L’eau douce, ressource vitale mais limitée, fait l’objet de convoitises croissantes par des acteurs privés. Alors que moins de 3% de l’eau sur Terre est douce, et qu’une fraction seulement est accessible, les pressions économiques sur cette ressource s’intensifient. Face à la marchandisation progressive de ce bien commun, les systèmes juridiques nationaux et internationaux tentent d’établir un équilibre entre droits fondamentaux et logiques marchandes. Cette tension soulève des questions juridiques complexes : l’eau peut-elle être considérée comme une simple marchandise ? Quels cadres réglementaires protègent efficacement ce patrimoine collectif ? Comment arbitrer entre souveraineté nationale, droits humains et libéralisation des marchés ? Notre analyse propose une lecture critique des mécanismes juridiques encadrant la gestion des réserves d’eau douce face aux intérêts privés.
Le statut juridique ambivalent de l’eau : entre bien commun et marchandise
La qualification juridique de l’eau douce varie considérablement selon les traditions légales et les systèmes juridiques. Dans de nombreux pays, l’eau est historiquement considérée comme une res communis, un bien commun appartenant à tous et ne pouvant faire l’objet d’une appropriation exclusive. Cette conception s’oppose fondamentalement à celle de l’eau comme ressource économique susceptible d’appropriation et de commercialisation.
Le droit romain, source d’inspiration de nombreux systèmes juridiques, distinguait les eaux courantes (aqua profluens), considérées comme un bien commun, des eaux captées qui pouvaient faire l’objet d’une appropriation privée. Cette distinction historique persiste dans de nombreux systèmes juridiques contemporains, mais se trouve aujourd’hui bousculée par les logiques économiques.
En France, le Code civil distingue les eaux domaniales, appartenant à l’État, des eaux non domaniales, sur lesquelles les propriétaires riverains disposent d’un droit d’usage limité. La loi sur l’eau de 1992, codifiée dans le Code de l’environnement, affirme que l’eau fait partie du « patrimoine commun de la nation », établissant ainsi un statut protecteur. Toutefois, ce cadre n’empêche pas les délégations de service public à des opérateurs privés pour la gestion de l’eau potable.
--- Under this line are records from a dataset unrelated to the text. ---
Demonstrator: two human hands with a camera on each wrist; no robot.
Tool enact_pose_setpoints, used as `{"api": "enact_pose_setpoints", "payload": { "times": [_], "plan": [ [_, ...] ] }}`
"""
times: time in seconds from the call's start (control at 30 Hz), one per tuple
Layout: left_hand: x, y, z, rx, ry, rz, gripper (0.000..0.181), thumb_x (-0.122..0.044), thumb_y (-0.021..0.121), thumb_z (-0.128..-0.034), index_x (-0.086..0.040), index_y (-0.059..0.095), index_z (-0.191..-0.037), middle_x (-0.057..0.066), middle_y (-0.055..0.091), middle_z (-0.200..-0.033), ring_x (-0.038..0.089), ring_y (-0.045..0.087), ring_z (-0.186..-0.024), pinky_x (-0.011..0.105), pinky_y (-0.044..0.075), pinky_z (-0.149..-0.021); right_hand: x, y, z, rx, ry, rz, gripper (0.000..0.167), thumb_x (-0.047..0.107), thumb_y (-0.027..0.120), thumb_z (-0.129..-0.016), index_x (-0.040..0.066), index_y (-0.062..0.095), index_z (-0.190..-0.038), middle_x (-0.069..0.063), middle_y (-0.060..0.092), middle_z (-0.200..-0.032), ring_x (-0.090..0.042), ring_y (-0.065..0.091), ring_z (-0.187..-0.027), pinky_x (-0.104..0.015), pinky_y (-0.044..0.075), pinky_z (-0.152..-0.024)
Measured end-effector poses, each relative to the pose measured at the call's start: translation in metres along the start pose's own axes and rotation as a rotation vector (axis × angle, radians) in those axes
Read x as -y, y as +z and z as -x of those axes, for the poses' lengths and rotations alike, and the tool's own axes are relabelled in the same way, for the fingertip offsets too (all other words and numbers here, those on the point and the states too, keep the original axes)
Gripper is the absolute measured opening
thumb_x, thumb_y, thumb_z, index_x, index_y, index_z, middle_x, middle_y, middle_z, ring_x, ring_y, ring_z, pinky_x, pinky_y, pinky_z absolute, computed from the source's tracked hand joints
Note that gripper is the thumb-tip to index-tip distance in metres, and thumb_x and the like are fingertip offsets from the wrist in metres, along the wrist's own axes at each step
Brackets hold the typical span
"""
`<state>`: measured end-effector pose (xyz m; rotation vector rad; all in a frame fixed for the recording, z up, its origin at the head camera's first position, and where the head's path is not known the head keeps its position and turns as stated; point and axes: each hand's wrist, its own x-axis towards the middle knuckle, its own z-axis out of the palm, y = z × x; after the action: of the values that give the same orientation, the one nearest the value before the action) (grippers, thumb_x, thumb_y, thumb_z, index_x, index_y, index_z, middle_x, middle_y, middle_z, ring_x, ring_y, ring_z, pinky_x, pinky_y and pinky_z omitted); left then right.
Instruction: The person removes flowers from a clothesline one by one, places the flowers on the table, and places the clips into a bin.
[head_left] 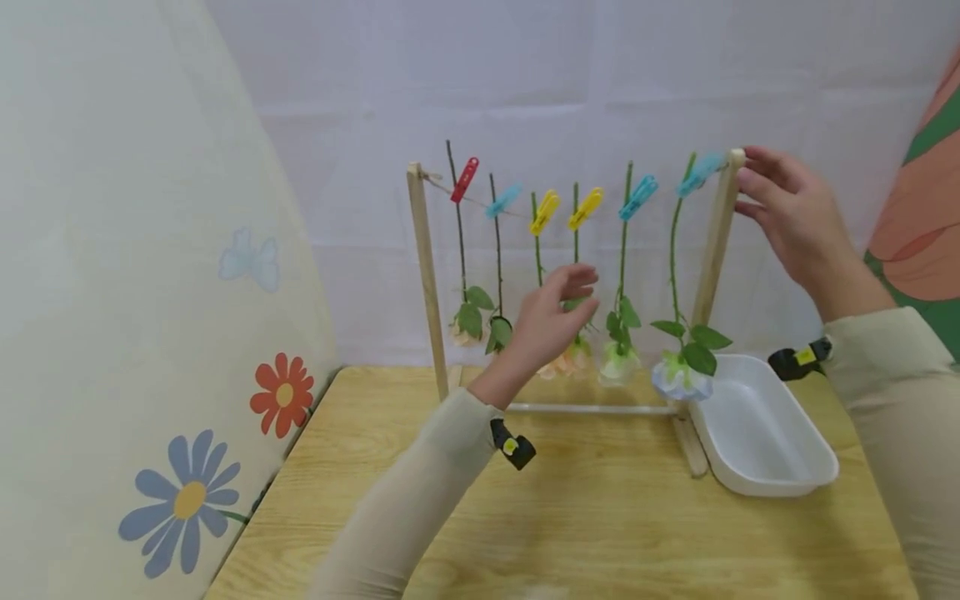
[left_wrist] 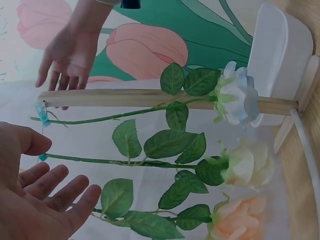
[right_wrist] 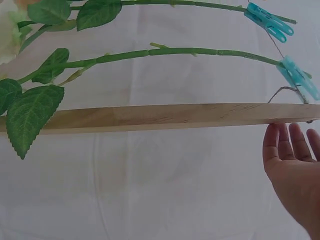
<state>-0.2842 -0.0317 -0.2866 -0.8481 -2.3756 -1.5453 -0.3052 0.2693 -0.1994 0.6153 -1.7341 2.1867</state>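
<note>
Several artificial flowers hang head-down from a string (head_left: 476, 202) on a wooden frame (head_left: 426, 275), each stem held by a clothespin: red (head_left: 465, 180), yellow (head_left: 585, 208) or blue (head_left: 638, 198). My left hand (head_left: 543, 321) is in front of the middle flowers, fingers loosely spread and holding nothing; it hides part of them in the head view. At the frame's right post (right_wrist: 165, 116), my right hand (head_left: 795, 212) has its fingertips at the outer side near the top, fingers fairly straight. A bluish-white flower (left_wrist: 237, 95) hangs closest to that post.
On the wooden table (head_left: 570, 517), a white basin (head_left: 772, 433) stands at the right, beside the frame's foot (head_left: 690, 446). A white bar (head_left: 592, 409) joins the frame's base. White cloth (head_left: 525, 67) hangs behind, and a painted panel (head_left: 150, 292) borders the left.
</note>
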Motion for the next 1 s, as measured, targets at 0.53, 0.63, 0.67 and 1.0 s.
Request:
{"api": "enact_pose_setpoints", "payload": {
  "times": [0.53,0.63,0.67,1.0],
  "plan": [
    [-0.004,0.019,-0.031,0.047,-0.032,0.063,0.043,-0.017,0.062,-0.1017,-0.01,0.052,-0.143,0.005,0.06,-0.143,0.018,0.061,-0.125,0.023,0.054,-0.093,-0.002,0.022,-0.022,0.015,0.017,-0.088,0.025,0.006,0.068,-0.096,-0.002,0.064,-0.12,-0.008,0.06,-0.113,-0.02,0.059,-0.103,-0.026,0.05,-0.089],
    [-0.007,0.022,-0.036,0.071,-0.026,0.077,0.045,-0.015,0.061,-0.1021,-0.008,0.05,-0.145,0.006,0.058,-0.145,0.02,0.06,-0.126,0.022,0.054,-0.093,-0.003,0.024,-0.025,0.022,0.015,-0.113,0.023,0.005,0.069,-0.095,-0.004,0.066,-0.116,-0.009,0.06,-0.111,-0.02,0.059,-0.098,-0.025,0.051,-0.086],
    [-0.008,0.024,-0.038,0.078,-0.023,0.08,0.046,-0.014,0.061,-0.1022,-0.008,0.049,-0.146,0.006,0.057,-0.145,0.02,0.06,-0.126,0.022,0.054,-0.094,-0.003,0.024,-0.026,0.023,0.016,-0.123,0.022,0.004,0.069,-0.095,-0.004,0.067,-0.115,-0.01,0.06,-0.11,-0.02,0.059,-0.097,-0.025,0.052,-0.085],
    [-0.013,0.047,-0.056,0.079,-0.011,0.132,0.052,-0.009,0.062,-0.1006,-0.007,0.044,-0.15,0.009,0.054,-0.148,0.022,0.059,-0.129,0.02,0.052,-0.095,0.001,0.02,-0.03,0.022,0.013,-0.171,0.013,-0.003,0.068,-0.093,-0.007,0.071,-0.106,-0.011,0.064,-0.097,-0.021,0.062,-0.086,-0.026,0.056,-0.08]
  ]
}}
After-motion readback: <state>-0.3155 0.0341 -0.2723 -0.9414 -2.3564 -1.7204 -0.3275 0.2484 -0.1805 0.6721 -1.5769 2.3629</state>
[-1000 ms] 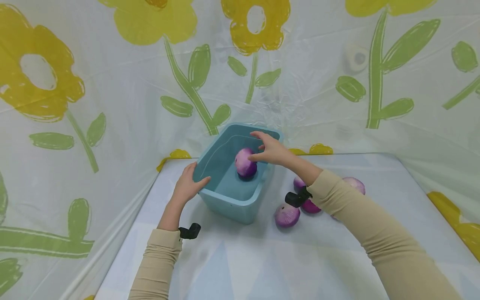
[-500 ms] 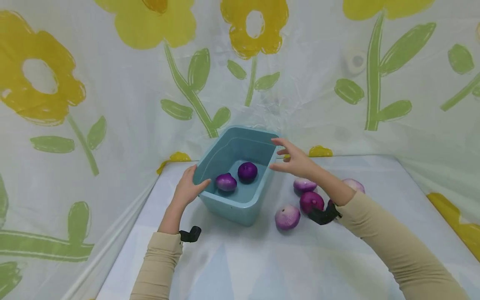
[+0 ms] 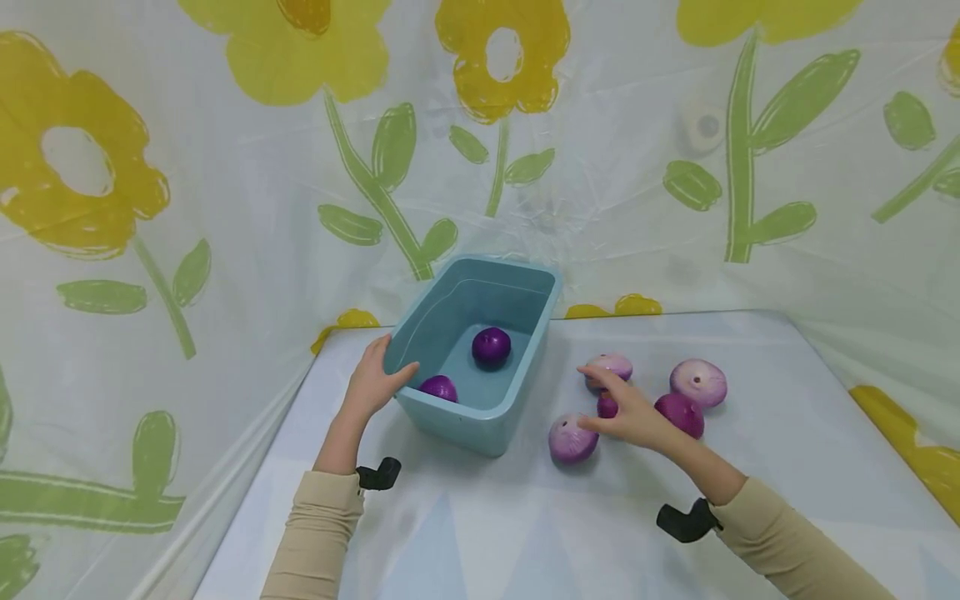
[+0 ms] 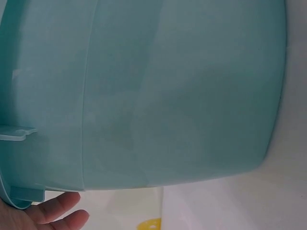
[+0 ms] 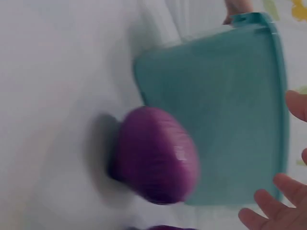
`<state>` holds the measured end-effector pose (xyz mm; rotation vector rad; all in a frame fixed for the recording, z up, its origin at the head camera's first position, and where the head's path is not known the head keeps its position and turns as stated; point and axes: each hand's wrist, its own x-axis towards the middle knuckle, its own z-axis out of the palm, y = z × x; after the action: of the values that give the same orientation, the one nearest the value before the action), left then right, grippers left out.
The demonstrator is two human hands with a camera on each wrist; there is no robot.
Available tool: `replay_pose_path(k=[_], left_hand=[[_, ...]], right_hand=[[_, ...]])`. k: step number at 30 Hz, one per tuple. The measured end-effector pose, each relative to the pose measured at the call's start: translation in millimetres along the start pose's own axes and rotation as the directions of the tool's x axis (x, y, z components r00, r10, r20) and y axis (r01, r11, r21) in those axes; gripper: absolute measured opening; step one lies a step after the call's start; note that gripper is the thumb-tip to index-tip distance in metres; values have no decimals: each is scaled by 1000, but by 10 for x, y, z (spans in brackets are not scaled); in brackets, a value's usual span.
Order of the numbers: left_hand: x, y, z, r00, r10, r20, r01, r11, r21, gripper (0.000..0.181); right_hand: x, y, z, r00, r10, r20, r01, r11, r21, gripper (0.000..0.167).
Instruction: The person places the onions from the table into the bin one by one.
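In the head view a light blue plastic bin (image 3: 457,423) stands on the table with two red onions in it: a dark purple onion (image 3: 491,346) and a partly hidden onion (image 3: 439,387) near the front wall. My left hand (image 3: 371,379) holds the bin's left front corner, thumb over the rim and fingers outside. My right hand (image 3: 633,417) hovers over the loose onions with thumb and fingers spread, holding nothing. Beneath or beside it are a pale onion (image 3: 573,440), another pale one (image 3: 613,367) and a darker onion (image 3: 606,406), partly covered. A blurred onion (image 5: 158,155) shows in the right wrist view.
Farther right lie a magenta onion (image 3: 680,414) and a pale onion (image 3: 698,382), close together. A flower-printed curtain (image 3: 622,208) hangs behind the table (image 3: 495,525) and at its sides. Black cameras (image 3: 380,474) are strapped to both wrists.
My right hand has let go of a pale purple onion inside the bin and moved out, right and toward me, over the loose onions. The released onion has rolled to the front wall.
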<state>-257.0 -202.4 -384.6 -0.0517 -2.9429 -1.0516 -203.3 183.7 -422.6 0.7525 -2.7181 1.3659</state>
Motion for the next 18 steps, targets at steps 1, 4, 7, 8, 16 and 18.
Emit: replay_pose_path(k=[1,4,7,8,16,18], left_hand=[[1,-1,1,1000,0,1,0,1000,0,80],[11,-10,5,1000,0,5,0,1000,2,81],[14,-13,6,1000,-1,9,1,1000,1,81],[14,-13,5,1000,0,9,0,1000,2,82],[12,-17,1,1000,-5,2,5,1000,-3,82],[13,-18,1,1000,-6,1,6,1000,-1,81]], right_hand=[[-25,52,62,1000,-1,2,1,1000,-5,70],[-87,190,229,1000,-11,10,11,1000,-16,70],[-103,296,361,1000,-26,1,26,999,-46,70],[-102,322,396,1000,-26,0,26,999,-46,70],[-92,418,576,999,36,29,-35,999,-27,71],[-100,433,602,998,50,36,-49,998,-35,70]])
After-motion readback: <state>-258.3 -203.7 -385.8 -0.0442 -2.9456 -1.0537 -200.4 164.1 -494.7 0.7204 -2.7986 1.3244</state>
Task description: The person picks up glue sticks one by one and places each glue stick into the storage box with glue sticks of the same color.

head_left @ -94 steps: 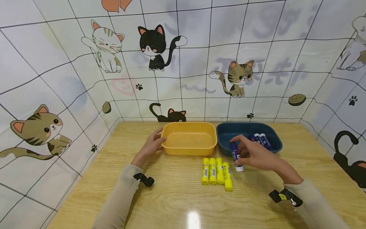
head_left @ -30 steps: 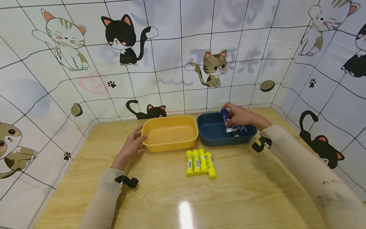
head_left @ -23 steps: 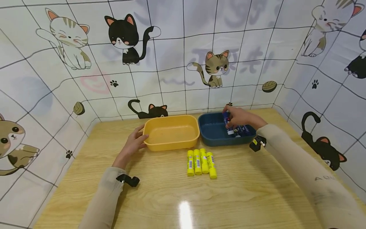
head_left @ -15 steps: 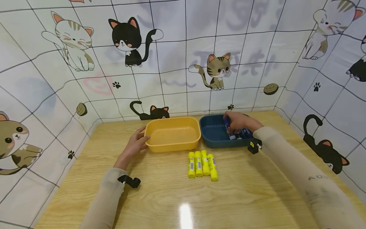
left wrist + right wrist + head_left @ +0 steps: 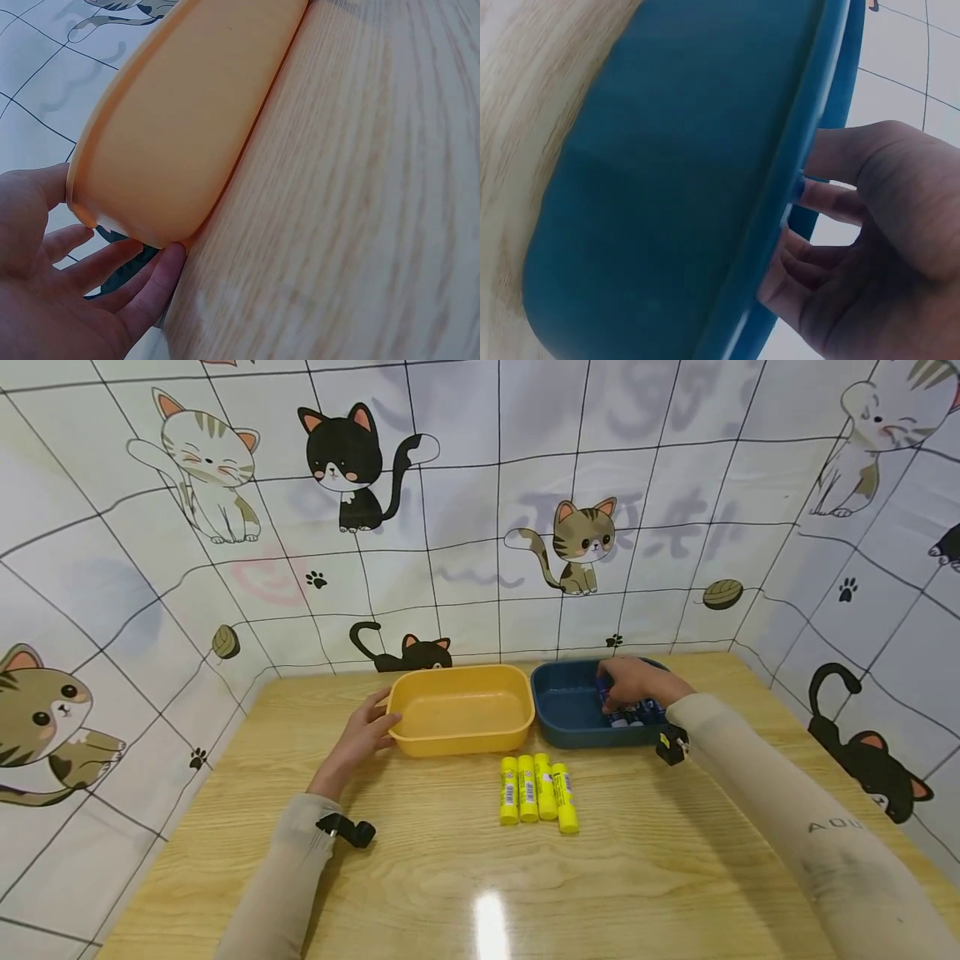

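Observation:
The left hand [image 5: 358, 742] holds the left end of the yellow bin [image 5: 461, 747]. In the left wrist view, the hand [image 5: 75, 292] has its thumb over the rim of the bin [image 5: 172, 120] and fingers against the outer wall. Inside the dark blue bin [image 5: 581, 739], the right hand [image 5: 637, 683] grips a dark blue glue stick [image 5: 603, 691], partly hidden by the fingers. Other blue sticks [image 5: 651, 710] lie under and beside that hand. The right wrist view shows the hand [image 5: 900, 232] reaching over the rim of the blue bin [image 5: 660, 165].
Several yellow glue sticks [image 5: 528, 789] lie side by side in front of the bins, on the wooden table [image 5: 420, 860]. The two bins stand next to each other near a cat-patterned wall covering [image 5: 480, 527].
The right hand has carried the blue stick from beside the yellow sticks into the blue bin and lowered it. The left hand keeps its hold on the yellow bin. The head view has shifted.

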A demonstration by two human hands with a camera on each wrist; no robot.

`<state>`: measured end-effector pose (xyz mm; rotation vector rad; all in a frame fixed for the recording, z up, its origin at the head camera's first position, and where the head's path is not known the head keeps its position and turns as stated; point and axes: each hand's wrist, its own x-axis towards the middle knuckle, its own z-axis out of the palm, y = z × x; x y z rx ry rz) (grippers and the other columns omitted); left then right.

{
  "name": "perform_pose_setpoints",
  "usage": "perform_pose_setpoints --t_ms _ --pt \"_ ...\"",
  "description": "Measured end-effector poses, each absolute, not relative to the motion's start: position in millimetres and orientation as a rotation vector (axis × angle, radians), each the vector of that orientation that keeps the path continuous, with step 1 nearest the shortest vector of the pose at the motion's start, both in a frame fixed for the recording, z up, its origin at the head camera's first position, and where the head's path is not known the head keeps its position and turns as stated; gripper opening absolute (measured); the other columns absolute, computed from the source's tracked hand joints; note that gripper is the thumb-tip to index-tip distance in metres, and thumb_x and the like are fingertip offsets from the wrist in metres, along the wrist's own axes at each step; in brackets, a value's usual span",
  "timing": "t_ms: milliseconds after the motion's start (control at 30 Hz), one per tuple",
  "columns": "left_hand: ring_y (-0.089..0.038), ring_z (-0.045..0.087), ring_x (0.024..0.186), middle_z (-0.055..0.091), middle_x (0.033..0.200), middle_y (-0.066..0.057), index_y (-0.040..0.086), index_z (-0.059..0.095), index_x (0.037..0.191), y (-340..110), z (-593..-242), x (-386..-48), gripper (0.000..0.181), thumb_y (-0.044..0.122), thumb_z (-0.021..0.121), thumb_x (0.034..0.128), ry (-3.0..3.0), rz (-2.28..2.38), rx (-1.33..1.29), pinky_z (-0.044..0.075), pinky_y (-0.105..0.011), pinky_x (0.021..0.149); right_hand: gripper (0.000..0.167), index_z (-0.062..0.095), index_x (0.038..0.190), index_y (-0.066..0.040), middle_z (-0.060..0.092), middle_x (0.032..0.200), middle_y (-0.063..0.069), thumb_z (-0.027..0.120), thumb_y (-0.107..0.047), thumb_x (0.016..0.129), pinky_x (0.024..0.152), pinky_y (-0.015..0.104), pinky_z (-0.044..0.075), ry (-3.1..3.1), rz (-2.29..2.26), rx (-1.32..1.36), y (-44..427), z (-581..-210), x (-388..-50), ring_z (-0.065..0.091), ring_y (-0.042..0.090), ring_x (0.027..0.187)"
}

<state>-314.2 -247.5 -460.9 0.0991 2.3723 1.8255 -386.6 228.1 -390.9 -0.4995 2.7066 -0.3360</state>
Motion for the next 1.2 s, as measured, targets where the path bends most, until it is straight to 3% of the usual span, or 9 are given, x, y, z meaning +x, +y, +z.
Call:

À l’échelle internationale, la résolution 64/292 de l’Assemblée générale des Nations Unies a reconnu en 2010 le droit à l’eau potable comme un droit fondamental. Cette reconnaissance marque une étape majeure dans la conceptualisation juridique de l’eau comme bien essentiel à la dignité humaine. Néanmoins, cette résolution n’a pas force contraignante et coexiste avec d’autres instruments juridiques internationaux qui abordent l’eau sous l’angle économique.
L’eau comme bien économique : une conception promue par les institutions financières internationales
Les Principes de Dublin sur l’eau, adoptés lors de la Conférence internationale sur l’eau et l’environnement en 1992, reconnaissent explicitement la valeur économique de l’eau dans tous ses usages concurrents. Cette vision a été largement promue par la Banque Mondiale et le Fonds Monétaire International, qui ont conditionné certains prêts à la privatisation des services d’eau dans les pays en développement.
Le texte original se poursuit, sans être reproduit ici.